## What you need to do
Wherever "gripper" appears in a line of the listing, report that line.

═══ Dataset excerpt ═══

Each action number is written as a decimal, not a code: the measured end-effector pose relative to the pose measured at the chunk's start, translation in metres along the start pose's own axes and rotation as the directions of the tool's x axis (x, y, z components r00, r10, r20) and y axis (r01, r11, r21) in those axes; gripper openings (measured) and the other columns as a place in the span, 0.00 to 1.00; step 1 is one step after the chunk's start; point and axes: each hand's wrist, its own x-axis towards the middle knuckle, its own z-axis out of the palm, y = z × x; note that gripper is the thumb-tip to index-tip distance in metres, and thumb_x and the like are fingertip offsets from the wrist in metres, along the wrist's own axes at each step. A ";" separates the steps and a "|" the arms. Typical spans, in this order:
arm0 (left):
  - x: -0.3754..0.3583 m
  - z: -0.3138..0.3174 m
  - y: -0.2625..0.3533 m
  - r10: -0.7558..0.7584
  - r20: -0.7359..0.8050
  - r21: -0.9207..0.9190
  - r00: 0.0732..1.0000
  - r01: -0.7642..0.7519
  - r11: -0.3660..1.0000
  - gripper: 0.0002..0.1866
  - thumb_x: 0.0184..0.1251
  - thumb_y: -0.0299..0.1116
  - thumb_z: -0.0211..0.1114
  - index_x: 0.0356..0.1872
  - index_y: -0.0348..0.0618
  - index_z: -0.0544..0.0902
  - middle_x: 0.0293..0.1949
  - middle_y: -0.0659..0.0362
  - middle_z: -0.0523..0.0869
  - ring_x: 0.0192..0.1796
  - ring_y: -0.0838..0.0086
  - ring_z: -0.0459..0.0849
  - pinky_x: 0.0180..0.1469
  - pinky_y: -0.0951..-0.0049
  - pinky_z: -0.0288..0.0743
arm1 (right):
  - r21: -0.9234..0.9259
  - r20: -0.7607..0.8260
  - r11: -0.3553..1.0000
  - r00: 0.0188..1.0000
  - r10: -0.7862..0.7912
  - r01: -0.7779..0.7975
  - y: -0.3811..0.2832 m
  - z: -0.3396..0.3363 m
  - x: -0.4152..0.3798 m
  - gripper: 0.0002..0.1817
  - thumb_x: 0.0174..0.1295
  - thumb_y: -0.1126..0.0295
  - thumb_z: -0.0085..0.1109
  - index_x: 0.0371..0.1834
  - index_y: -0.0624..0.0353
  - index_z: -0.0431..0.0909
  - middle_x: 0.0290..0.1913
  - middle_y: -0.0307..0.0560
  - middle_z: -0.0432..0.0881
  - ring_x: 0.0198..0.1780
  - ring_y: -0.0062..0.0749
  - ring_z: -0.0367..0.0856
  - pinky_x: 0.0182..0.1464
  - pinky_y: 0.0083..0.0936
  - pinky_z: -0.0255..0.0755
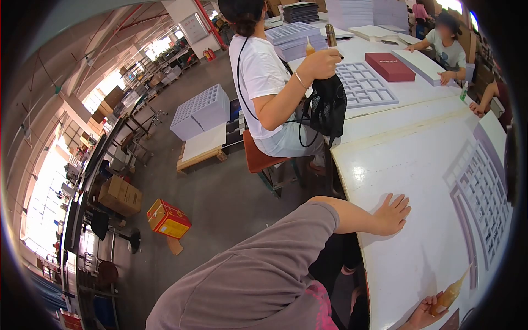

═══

## Task answer
Each action number is written as a decimal, not a code: the measured end-effector pose relative to the pose measured at the chunk's start, translation in metres along the start pose's own axes and rotation as the directions of the tool's x axis (x, y, z components r00, r10, r20) and y axis (r01, r11, r21) in those axes; gripper openings (measured) and the other columns as a place in the span, 0.00 to 1.00; step 1 is one step after the chunk's start; point and axes: each hand's wrist, its own x-axis towards the middle knuckle, its own z-axis out of the palm, y = z × x; note that gripper is the thumb-tip to index-tip distance in metres, and thumb_x and the like are fingertip offsets from the wrist in metres, along the wrist's own axes at each step. A ";" separates the steps and a "|" the arms. Typical spans, in this order:
  - gripper: 0.0002..0.1866
  - gripper: 0.0002..0.1817

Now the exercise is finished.